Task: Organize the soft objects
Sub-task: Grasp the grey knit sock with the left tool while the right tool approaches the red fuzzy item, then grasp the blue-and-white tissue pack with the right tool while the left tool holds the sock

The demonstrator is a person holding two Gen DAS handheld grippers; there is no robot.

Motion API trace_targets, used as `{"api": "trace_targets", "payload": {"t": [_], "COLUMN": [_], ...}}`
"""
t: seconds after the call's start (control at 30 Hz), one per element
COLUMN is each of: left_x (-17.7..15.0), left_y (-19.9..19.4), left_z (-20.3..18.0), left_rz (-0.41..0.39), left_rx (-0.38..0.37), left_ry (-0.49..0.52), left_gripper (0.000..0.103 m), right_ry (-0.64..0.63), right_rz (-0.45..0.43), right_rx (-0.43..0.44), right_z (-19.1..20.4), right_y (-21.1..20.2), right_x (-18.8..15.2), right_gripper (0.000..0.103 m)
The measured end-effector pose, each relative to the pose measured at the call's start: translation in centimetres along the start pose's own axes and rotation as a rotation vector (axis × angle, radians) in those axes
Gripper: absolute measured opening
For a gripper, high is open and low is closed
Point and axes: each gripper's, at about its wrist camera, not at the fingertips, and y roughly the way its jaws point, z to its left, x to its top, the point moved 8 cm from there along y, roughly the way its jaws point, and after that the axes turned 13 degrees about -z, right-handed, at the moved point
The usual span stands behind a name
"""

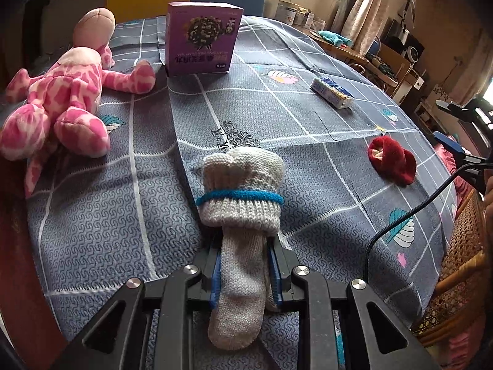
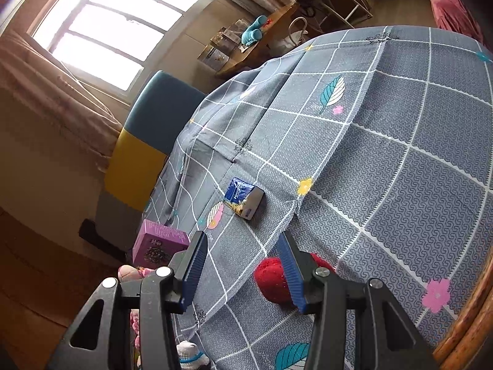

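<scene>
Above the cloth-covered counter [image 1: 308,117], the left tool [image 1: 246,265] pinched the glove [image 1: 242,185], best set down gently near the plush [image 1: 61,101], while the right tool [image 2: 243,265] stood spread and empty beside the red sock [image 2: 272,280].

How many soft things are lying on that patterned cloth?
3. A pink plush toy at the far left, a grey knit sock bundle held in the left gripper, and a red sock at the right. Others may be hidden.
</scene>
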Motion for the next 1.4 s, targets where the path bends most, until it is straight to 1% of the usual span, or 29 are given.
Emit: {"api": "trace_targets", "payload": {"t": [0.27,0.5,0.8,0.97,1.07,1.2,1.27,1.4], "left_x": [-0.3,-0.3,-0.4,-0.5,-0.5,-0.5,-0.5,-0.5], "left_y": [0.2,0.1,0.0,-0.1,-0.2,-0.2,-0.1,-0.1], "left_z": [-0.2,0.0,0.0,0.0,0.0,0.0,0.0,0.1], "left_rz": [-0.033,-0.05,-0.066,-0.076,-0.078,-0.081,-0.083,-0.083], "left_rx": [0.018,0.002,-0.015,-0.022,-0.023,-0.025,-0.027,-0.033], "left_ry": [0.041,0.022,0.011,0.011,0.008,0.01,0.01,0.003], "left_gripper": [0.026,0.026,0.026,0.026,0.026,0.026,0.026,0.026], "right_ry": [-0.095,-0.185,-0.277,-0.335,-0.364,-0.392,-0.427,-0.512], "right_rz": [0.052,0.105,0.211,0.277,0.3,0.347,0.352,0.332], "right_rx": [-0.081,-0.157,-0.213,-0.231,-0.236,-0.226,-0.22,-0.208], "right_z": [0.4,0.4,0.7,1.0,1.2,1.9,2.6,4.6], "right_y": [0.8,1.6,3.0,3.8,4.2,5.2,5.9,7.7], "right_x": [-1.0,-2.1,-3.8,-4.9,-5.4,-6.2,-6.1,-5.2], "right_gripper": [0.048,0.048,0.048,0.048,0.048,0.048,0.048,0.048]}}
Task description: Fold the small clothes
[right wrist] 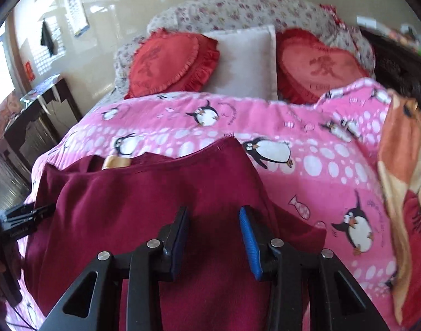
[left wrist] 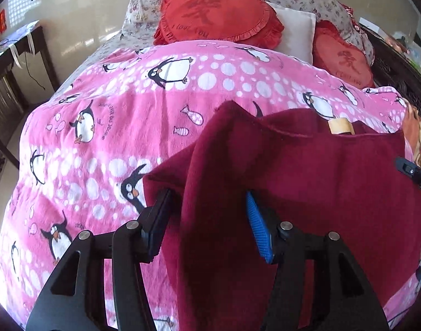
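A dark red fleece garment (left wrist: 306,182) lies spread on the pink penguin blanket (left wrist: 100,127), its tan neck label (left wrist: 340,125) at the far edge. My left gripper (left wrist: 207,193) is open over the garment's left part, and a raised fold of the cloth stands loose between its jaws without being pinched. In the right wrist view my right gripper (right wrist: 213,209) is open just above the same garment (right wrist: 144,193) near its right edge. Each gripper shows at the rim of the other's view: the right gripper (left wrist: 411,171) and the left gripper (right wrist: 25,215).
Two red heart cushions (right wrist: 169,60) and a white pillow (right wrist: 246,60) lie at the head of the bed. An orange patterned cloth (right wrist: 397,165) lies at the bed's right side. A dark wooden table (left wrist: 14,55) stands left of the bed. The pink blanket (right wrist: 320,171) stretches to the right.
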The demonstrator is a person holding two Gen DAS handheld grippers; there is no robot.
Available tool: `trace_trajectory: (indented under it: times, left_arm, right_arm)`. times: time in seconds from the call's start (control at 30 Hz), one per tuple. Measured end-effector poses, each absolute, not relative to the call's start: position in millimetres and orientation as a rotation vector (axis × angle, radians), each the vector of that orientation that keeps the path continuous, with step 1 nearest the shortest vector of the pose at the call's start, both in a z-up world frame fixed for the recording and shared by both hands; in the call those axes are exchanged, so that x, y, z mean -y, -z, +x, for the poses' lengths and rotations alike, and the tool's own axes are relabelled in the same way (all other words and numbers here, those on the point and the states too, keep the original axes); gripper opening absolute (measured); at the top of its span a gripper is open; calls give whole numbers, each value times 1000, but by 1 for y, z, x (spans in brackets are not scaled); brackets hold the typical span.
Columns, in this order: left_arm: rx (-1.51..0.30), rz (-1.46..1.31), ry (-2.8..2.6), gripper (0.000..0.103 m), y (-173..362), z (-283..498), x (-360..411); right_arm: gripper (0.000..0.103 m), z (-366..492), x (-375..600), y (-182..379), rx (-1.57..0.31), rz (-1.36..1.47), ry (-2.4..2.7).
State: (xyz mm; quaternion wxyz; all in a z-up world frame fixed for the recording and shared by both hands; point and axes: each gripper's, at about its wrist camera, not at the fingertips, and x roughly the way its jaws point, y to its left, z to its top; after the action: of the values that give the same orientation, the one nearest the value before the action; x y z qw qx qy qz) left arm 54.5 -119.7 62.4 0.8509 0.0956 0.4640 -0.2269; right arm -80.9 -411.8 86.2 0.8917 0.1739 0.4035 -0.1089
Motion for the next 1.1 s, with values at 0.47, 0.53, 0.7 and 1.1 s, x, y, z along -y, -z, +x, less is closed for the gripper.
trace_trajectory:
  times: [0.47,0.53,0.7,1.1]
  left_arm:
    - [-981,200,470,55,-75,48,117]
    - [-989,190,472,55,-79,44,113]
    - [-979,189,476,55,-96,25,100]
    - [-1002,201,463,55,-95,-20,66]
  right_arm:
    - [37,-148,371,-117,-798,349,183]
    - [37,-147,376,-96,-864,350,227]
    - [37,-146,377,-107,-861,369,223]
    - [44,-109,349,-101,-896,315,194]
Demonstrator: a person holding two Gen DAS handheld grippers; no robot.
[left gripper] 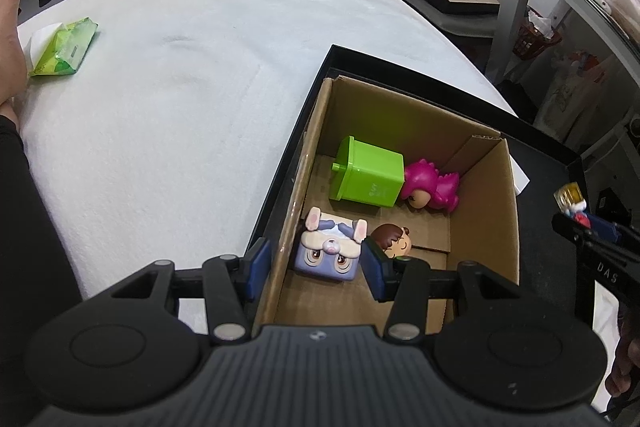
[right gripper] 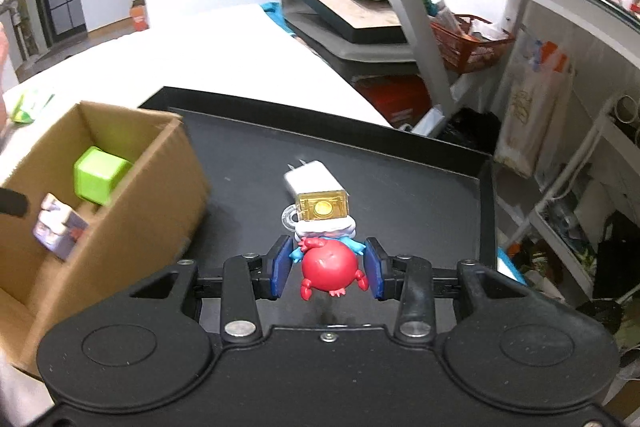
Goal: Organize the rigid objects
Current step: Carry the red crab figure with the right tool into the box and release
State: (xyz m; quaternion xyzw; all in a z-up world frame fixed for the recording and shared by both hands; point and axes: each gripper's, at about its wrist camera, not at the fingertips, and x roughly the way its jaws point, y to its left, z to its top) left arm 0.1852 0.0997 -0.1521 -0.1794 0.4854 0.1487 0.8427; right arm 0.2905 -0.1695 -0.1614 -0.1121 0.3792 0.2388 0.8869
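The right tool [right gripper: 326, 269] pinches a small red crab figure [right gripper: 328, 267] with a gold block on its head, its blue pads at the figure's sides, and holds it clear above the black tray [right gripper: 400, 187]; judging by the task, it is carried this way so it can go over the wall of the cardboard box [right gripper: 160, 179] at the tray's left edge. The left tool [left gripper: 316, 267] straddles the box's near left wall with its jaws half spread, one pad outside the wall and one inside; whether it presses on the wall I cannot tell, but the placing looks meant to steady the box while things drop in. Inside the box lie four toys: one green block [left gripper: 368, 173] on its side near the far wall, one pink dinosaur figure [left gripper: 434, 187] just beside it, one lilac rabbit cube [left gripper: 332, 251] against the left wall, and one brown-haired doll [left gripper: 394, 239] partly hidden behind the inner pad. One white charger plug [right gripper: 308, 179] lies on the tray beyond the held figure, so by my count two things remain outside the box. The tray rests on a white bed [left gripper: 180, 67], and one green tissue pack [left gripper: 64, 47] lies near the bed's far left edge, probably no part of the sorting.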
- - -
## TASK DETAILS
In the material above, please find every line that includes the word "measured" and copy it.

## RESPONSE TO THE EXERCISE
The measured end-effector pose, each relative to the pose measured at the call's start: translation in centimetres along the start pose's own axes and rotation as a rotation vector (axis × angle, radians) in those axes
Gripper: absolute measured opening
Available tool: `trace_trajectory: (indented under it: times, left_arm, right_arm)`. times: time in seconds from the call's start (control at 30 Hz), one per tuple. Measured end-effector poses, each absolute, not relative to the call's start: position in millimetres and orientation as a rotation vector (axis × angle, radians), each the vector of that orientation that keeps the path continuous, with step 1 nearest the shortest vector of the pose at the call's start, both in a z-up world frame fixed for the recording and shared by both hands; in the call those axes are exchanged, so that x, y, z mean -y, -z, +x, for the poses' lengths and rotations alike, and the tool's own axes are relabelled in the same way (all other words and numbers here, those on the point and the states too, keep the original axes); gripper opening absolute (measured); at the top of its span a gripper is open; calls give whole numbers, each value times 1000, but by 1 for y, z, x (spans in brackets are not scaled); brackets hold the typical span.

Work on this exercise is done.